(Description of the task): Write out the data again in full, exactly as it reads.

---- Data below

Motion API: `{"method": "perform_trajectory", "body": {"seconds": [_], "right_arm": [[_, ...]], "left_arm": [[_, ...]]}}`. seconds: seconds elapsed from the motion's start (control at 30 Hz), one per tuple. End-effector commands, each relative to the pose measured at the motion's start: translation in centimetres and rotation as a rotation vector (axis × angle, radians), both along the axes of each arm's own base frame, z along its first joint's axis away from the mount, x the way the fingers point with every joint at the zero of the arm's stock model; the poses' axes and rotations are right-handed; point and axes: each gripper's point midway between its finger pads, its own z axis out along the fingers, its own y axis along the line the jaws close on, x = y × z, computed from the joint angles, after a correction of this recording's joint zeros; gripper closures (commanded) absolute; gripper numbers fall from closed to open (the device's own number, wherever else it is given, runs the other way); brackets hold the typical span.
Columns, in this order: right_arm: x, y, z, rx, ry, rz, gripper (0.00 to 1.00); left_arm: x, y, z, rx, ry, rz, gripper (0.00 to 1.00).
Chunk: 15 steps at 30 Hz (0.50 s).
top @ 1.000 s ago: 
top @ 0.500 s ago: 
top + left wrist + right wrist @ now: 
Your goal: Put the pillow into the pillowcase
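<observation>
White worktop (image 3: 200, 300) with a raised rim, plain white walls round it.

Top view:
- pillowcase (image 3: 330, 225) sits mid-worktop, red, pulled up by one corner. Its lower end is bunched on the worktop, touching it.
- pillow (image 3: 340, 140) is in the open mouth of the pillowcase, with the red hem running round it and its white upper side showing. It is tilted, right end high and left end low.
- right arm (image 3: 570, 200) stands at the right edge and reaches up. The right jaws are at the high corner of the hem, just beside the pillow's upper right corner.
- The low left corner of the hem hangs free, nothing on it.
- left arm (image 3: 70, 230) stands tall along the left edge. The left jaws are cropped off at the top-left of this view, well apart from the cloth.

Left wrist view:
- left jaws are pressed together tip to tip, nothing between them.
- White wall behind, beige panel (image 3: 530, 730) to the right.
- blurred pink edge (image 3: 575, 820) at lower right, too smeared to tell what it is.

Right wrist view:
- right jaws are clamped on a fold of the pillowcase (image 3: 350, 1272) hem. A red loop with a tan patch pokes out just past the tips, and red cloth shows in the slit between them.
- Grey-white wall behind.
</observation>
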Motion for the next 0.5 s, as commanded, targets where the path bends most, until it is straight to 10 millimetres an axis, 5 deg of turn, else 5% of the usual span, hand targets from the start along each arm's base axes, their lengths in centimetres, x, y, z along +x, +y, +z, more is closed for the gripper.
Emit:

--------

(Written solution):
Motion API: `{"method": "perform_trajectory", "body": {"seconds": [_], "right_arm": [[_, ...]], "left_arm": [[_, ...]]}}`. seconds: seconds elapsed from the motion's start (control at 30 Hz), one per tuple. End-effector commands, each relative to the pose measured at the motion's start: translation in centimetres and rotation as a rotation vector (axis × angle, radians), both along the axes of each arm's own base frame, z along its first joint's axis away from the mount, x the way the fingers point with every joint at the zero of the arm's stock model; the poses' axes and rotations are right-handed; point and axes: each gripper's point midway between its finger pads, its own z axis out along the fingers, its own y axis along the line the jaws close on, x = y × z, computed from the joint angles, after a correction of this recording's joint zeros; gripper closures (commanded) absolute; gripper numbers fall from closed to open (the device's own number, wherever else it is given, runs the other way); brackets hold the typical span.
Columns, in this order: right_arm: x, y, z, rx, ry, rz, gripper (0.00 to 1.00); left_arm: x, y, z, rx, ry, rz, gripper (0.00 to 1.00).
Chunk: 15 steps at 30 Hz (0.50 s).
top @ 1.000 s ago: 
top @ 0.500 s ago: 
top + left wrist + right wrist @ now: 
Your goal: Put the pillow into the pillowcase
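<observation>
White worktop (image 3: 200, 300) with a raised rim, plain white walls round it.

Top view:
- pillowcase (image 3: 330, 225) sits mid-worktop, red, pulled up by one corner. Its lower end is bunched on the worktop, touching it.
- pillow (image 3: 340, 140) is in the open mouth of the pillowcase, with the red hem running round it and its white upper side showing. It is tilted, right end high and left end low.
- right arm (image 3: 570, 200) stands at the right edge and reaches up. The right jaws are at the high corner of the hem, just beside the pillow's upper right corner.
- The low left corner of the hem hangs free, nothing on it.
- left arm (image 3: 70, 230) stands tall along the left edge. The left jaws are cropped off at the top-left of this view, well apart from the cloth.

Left wrist view:
- left jaws are pressed together tip to tip, nothing between them.
- White wall behind, beige panel (image 3: 530, 730) to the right.
- blurred pink edge (image 3: 575, 820) at lower right, too smeared to tell what it is.

Right wrist view:
- right jaws are clamped on a fold of the pillowcase (image 3: 350, 1272) hem. A red loop with a tan patch pokes out just past the tips, and red cloth shows in the slit between them.
- Grey-white wall behind.
</observation>
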Motion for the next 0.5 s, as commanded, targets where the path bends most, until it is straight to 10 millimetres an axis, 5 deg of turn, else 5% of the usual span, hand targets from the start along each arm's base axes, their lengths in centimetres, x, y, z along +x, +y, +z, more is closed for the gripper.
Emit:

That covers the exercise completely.